Base excision repair in a network of defence and tolerance

Abstract

Survival of a species depends on balanced generation of genetic variation but at the same time on the protection of the genome from changes that cause disease and fitness reduction. DNA repair pathways limit mutations but do not totally eliminate them. In fact, some DNA repair pathways are error prone. DNA repair thus has a central function not only in protecting the genome, but also in the generation of genetic diversity. Expression of DNA repair proteins is subject to a delicate balance where both too few and too many of a type may result in increased cytotoxicity and/or mutation (1–4).
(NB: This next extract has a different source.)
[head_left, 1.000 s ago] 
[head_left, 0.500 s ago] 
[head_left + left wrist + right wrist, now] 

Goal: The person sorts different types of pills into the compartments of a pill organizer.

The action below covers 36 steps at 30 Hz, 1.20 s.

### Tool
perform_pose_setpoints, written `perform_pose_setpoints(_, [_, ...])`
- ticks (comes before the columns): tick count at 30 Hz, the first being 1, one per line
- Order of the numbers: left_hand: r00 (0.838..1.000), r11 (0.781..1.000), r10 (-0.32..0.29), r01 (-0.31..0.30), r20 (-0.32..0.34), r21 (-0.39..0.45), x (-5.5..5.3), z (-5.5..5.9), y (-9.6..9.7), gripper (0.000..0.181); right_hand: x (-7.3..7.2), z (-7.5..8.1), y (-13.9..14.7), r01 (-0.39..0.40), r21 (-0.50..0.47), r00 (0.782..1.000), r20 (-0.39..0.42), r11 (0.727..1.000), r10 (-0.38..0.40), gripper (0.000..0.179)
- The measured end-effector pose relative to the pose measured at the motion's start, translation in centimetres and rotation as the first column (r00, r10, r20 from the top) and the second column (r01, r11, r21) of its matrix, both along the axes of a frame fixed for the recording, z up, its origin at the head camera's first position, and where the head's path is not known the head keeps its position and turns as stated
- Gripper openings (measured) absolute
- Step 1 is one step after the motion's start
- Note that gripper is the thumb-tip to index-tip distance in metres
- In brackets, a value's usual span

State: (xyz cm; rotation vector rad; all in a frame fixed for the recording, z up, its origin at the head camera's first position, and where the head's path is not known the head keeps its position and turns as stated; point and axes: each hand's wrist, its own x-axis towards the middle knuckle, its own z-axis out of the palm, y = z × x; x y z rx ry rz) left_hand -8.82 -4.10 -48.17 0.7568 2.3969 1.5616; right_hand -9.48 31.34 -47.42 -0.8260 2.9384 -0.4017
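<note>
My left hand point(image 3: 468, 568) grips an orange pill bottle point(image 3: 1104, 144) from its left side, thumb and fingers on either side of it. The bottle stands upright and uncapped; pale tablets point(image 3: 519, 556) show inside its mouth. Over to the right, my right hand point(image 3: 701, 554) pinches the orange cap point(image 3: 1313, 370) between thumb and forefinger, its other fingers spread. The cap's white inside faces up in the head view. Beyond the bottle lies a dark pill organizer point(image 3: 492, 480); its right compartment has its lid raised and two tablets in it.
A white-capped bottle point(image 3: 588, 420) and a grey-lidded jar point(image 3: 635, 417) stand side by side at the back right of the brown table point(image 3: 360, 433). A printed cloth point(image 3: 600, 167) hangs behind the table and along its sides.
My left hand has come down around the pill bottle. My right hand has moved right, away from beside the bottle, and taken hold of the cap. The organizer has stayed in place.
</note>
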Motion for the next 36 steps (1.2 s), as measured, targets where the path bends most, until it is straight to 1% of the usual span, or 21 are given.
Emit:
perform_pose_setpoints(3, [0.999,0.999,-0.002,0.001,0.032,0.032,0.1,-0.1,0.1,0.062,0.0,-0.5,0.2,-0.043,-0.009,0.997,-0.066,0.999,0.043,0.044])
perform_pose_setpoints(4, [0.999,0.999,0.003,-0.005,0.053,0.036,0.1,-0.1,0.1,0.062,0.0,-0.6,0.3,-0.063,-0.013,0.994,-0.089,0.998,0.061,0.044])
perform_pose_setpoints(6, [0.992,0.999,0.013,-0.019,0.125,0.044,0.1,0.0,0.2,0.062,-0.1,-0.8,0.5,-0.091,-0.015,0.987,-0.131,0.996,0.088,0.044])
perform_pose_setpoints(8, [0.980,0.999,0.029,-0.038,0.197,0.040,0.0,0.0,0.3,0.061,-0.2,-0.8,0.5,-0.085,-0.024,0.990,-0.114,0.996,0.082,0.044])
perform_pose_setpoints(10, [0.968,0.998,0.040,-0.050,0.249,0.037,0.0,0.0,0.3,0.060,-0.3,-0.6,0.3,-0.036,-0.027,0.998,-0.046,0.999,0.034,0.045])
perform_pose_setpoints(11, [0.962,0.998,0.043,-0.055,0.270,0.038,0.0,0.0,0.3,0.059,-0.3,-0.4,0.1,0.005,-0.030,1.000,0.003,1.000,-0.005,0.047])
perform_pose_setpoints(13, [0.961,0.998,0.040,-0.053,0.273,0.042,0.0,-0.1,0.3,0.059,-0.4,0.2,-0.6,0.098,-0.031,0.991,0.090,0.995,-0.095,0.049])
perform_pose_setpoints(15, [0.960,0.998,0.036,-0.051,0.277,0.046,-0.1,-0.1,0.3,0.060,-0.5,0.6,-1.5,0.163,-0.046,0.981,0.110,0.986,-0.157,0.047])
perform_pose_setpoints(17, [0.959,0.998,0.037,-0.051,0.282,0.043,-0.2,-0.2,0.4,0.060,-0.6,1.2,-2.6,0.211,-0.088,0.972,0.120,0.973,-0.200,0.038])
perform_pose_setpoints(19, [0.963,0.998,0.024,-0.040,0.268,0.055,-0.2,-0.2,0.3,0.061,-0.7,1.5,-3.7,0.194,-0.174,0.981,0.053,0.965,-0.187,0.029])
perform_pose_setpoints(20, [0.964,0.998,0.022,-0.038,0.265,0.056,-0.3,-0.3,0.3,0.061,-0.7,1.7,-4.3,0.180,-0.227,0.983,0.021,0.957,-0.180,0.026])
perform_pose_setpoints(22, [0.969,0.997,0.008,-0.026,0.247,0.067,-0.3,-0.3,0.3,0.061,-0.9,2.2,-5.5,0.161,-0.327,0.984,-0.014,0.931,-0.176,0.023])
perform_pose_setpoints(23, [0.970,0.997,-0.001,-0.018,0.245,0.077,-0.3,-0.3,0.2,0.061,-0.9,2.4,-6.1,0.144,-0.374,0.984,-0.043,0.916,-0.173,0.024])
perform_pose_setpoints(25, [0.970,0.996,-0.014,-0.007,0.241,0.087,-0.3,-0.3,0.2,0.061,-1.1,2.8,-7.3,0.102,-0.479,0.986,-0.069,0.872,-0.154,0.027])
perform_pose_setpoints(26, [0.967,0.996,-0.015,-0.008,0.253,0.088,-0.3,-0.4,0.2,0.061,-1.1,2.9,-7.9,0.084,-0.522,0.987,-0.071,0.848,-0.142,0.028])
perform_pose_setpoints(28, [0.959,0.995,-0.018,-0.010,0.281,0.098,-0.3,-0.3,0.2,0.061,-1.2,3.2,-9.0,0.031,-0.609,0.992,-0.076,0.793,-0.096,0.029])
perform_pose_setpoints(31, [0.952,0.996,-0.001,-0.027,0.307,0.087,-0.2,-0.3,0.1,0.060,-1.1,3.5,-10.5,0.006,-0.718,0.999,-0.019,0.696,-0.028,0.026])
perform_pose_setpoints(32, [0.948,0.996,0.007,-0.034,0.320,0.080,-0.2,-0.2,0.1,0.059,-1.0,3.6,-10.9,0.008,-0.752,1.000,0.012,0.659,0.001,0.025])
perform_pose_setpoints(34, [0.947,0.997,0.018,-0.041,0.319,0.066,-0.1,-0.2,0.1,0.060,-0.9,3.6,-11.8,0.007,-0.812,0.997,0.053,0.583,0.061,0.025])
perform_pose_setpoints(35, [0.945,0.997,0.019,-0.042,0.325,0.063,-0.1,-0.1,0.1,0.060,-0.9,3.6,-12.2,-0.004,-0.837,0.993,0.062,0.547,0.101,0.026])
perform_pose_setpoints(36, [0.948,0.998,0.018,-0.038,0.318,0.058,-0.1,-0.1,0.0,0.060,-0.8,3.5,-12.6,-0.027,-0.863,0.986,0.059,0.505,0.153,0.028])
DNA repair is integrated with transcription, replication, cell cycle control and apoptosis in complex networks (5), a full discussion of which is beyond the scope of this article, and our abilities. While DNA repair is an ancient and conserved defence mechanism, various pathways, and additions to basic pathways, have evolved during different time periods (6). Furthermore, the pathways have overlapping specificities and function as back-up systems for each other. Thus, cytotoxic and mutagenic abasic sites (AP sites) may be dealt with by the relatively accurate mechanisms nucleotide excision repair (NER) (7,8), base excision repair (BER) and recombination repair, as well as by highly error-prone translesion DNA synthesis (TLS) (Figure 1 ; 9). In addition, different enzymes may substitute for each other in a specific pathway, or variants of a pathway. Conditions that govern the selection of a pathway in each case are not well understood. Furthermore, components of DNA repair systems, such as error-prone DNA polymerases, may also cause untargeted mutations at sites where no apparent damage is present. In this commentary we will address functional aspects of BER and different complementary functions in the light of recent discoveries with regard to mutations, cancer, evolution and ageing.